Oakland Township, Rochester, Rochester Hills
Hit the road 2012
By Linda Shepard and Mary Beth Almond
Posted January 2, 2013
Bridge and road construction dominated the Post’s news in 2012. Two Rochester Hills’ bridge replacements over the Clinton River — on Livernois and Avon roads — closed the roads to all traffic for approximately four months each. A Crooks Road widening project featured intermittent road closures. The year marked the completion of a major reconstruction project on Main Street in downtown Rochester, various new developments in all of our communities, and many changes in leadership.
Here’s a look at the most noteworthy local events:
• Owners of Rochester Mills Beer Co. announced they were expanding product offerings and distribution of brands beyond the brewpub in downtown Rochester, thanks to the new 48,000-square-foot Rochester Mills Production Brewery in Auburn Hills.

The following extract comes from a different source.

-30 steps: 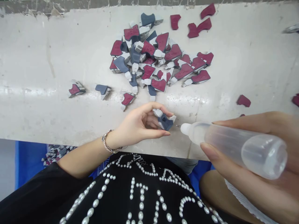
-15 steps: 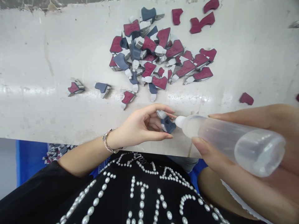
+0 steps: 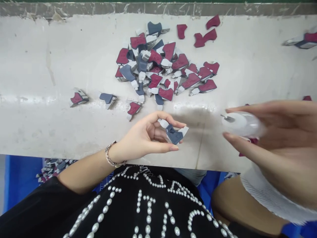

• Rochester Community Schools district kicked off 2012 by swearing in two newly elected board members — Jane Pierobon and Pat Piskulich — and one re-elected board member, Beth Talbert, during a special meeting Jan. 4.
• The Avondale Board of Education nominated and elected its officers for 2012. Sid Lockhart was elected board president, Sean Johnson was named vice president, Stephen Sucher was elected secretary and Scott Bittinger was named treasurer.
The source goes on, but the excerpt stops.